▶ [What is needed] State only how many lines below include the string "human".

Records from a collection
----
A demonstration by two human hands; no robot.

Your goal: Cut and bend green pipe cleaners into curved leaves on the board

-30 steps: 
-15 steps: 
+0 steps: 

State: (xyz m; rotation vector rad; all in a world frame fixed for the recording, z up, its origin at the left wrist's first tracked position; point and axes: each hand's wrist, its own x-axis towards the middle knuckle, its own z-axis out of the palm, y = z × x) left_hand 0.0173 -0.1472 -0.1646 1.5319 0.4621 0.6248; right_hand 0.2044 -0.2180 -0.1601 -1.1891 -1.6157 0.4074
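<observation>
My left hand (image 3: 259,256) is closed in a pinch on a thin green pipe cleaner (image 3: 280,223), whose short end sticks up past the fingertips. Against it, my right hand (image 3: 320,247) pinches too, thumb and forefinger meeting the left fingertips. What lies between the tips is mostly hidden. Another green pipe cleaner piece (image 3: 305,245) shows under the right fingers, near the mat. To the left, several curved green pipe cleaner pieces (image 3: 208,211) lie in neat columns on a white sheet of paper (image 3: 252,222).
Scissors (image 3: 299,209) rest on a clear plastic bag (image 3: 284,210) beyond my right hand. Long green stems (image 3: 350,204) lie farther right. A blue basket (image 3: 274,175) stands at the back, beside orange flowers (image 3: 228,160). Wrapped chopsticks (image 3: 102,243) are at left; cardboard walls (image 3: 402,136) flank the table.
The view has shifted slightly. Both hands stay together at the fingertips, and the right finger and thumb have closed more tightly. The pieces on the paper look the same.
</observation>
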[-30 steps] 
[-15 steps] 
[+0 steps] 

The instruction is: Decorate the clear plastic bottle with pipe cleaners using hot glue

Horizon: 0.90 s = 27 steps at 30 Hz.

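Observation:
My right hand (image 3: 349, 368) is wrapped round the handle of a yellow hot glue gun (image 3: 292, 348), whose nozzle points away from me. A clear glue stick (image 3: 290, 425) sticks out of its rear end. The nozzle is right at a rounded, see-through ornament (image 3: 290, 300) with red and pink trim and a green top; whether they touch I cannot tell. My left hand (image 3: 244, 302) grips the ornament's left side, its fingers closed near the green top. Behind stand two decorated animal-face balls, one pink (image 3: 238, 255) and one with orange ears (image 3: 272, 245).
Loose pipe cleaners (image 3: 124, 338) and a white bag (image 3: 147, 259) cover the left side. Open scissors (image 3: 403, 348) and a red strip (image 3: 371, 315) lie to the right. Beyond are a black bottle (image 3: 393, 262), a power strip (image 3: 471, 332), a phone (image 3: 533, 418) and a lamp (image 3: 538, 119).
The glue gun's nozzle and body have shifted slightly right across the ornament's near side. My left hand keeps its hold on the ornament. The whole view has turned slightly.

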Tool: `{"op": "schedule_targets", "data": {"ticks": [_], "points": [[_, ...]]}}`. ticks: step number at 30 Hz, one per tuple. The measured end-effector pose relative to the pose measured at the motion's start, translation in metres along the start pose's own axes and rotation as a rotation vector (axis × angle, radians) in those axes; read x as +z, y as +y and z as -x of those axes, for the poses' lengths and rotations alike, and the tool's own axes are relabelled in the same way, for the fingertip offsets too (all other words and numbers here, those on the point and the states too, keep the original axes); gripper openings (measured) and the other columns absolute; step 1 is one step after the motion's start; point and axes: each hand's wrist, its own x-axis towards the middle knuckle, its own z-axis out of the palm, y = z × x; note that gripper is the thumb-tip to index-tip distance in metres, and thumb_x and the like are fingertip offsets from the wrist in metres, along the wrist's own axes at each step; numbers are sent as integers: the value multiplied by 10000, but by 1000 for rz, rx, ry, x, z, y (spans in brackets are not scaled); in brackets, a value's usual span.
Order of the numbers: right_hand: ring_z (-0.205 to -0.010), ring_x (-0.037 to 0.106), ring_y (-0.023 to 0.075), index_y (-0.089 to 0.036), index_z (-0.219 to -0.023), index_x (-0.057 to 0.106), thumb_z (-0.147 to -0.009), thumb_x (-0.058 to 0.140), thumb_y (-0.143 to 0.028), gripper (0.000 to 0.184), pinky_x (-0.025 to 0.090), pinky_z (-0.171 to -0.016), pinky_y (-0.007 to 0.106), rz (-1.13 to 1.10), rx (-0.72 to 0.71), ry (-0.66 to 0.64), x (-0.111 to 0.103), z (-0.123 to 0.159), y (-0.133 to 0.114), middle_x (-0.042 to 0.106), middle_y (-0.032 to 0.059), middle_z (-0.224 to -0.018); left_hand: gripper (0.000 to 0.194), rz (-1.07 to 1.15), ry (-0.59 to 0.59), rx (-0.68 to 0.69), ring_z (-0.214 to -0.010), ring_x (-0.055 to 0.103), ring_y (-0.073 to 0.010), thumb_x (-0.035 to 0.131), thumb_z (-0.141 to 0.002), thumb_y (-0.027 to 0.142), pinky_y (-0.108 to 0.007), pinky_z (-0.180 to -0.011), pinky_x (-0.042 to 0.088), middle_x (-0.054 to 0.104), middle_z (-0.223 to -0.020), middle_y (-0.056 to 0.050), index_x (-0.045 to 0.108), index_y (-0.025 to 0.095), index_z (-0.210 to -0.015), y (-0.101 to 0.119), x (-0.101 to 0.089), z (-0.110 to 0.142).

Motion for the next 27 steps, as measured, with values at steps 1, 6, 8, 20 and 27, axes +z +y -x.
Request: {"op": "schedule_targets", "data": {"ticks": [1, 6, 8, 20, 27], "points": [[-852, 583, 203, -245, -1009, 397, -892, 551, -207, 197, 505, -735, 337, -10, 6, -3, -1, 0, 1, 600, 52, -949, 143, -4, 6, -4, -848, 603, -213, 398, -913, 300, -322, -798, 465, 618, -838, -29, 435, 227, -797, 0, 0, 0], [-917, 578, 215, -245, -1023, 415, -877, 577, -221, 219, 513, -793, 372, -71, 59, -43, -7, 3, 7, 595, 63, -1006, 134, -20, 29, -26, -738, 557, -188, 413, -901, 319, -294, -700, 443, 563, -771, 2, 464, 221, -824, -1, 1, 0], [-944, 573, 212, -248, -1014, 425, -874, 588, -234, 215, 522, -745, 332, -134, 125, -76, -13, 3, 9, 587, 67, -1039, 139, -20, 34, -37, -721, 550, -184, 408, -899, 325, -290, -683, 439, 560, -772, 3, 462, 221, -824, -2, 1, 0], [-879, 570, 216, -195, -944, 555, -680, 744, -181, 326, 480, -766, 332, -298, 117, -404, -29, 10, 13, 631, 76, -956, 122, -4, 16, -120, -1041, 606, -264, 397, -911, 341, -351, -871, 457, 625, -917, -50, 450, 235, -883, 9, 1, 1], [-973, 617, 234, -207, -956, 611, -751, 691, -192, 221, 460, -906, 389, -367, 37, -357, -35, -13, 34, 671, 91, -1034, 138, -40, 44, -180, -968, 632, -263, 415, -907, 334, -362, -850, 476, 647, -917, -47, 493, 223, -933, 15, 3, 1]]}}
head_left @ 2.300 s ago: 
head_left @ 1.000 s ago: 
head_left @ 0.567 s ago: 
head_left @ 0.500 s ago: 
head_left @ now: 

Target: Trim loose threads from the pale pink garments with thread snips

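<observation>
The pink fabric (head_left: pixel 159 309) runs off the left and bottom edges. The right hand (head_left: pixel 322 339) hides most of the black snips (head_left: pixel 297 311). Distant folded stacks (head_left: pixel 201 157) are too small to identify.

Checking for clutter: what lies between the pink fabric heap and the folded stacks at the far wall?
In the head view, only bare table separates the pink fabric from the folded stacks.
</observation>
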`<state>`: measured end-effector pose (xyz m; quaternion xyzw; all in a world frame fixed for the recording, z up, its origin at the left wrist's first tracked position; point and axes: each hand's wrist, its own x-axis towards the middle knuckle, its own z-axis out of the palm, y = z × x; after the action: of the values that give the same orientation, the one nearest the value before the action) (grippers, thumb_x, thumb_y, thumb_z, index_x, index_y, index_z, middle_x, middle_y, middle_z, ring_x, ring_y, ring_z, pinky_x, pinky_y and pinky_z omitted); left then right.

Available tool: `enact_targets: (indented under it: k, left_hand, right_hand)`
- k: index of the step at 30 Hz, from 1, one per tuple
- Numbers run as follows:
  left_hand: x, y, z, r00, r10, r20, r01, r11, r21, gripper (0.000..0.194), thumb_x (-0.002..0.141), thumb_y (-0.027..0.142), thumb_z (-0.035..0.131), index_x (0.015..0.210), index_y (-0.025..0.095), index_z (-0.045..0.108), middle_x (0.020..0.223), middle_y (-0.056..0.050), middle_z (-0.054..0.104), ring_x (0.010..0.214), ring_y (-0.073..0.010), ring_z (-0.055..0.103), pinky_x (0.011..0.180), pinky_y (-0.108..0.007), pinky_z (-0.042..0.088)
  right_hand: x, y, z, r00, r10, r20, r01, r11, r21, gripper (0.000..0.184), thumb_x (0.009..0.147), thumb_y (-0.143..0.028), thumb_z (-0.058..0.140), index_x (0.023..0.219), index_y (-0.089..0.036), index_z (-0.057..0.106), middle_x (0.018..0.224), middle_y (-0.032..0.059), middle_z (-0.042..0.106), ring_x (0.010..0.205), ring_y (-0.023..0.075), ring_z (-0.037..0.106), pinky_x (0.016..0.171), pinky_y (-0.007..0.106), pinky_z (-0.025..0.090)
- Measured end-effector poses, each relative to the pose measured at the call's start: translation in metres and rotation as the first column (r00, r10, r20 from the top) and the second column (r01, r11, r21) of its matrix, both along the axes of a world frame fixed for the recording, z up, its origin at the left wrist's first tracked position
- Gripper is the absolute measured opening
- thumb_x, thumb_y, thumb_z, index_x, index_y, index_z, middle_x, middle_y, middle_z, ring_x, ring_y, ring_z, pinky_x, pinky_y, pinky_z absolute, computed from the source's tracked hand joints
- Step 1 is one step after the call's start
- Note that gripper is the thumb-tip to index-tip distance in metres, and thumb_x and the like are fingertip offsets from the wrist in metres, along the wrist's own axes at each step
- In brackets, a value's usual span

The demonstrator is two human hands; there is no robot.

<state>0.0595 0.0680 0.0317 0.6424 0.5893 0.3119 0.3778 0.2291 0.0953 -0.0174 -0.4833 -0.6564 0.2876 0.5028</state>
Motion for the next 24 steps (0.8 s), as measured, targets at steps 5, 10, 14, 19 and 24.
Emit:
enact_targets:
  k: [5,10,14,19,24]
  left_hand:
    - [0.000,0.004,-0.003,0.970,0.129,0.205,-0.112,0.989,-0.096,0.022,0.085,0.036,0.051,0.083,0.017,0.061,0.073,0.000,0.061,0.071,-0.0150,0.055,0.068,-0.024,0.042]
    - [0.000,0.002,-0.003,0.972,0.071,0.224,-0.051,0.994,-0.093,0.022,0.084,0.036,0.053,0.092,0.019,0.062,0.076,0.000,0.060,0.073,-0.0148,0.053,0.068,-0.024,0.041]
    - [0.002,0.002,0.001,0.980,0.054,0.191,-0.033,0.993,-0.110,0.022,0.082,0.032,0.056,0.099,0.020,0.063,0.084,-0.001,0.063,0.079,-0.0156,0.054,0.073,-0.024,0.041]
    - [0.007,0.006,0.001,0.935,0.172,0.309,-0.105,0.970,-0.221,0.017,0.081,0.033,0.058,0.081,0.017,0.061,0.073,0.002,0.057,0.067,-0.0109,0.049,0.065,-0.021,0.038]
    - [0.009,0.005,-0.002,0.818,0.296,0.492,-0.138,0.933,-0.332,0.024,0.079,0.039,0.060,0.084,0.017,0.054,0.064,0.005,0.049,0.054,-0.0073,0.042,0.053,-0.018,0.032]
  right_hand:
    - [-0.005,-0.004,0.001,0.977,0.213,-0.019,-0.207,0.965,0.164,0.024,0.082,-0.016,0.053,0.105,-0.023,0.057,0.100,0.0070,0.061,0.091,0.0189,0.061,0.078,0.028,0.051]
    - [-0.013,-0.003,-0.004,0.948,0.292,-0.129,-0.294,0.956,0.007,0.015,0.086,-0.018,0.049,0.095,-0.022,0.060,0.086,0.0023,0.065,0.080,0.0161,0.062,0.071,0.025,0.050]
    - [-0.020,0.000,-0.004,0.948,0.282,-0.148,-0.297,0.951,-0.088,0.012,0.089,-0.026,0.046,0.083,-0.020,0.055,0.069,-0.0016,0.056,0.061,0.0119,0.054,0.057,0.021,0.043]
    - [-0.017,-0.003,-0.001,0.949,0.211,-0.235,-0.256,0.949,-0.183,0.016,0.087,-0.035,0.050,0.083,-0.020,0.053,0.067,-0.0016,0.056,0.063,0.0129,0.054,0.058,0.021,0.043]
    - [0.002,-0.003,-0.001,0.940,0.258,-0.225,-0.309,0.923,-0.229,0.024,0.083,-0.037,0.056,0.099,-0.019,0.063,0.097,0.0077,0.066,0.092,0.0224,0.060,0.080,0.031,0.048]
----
▶ [Result for this exercise] 2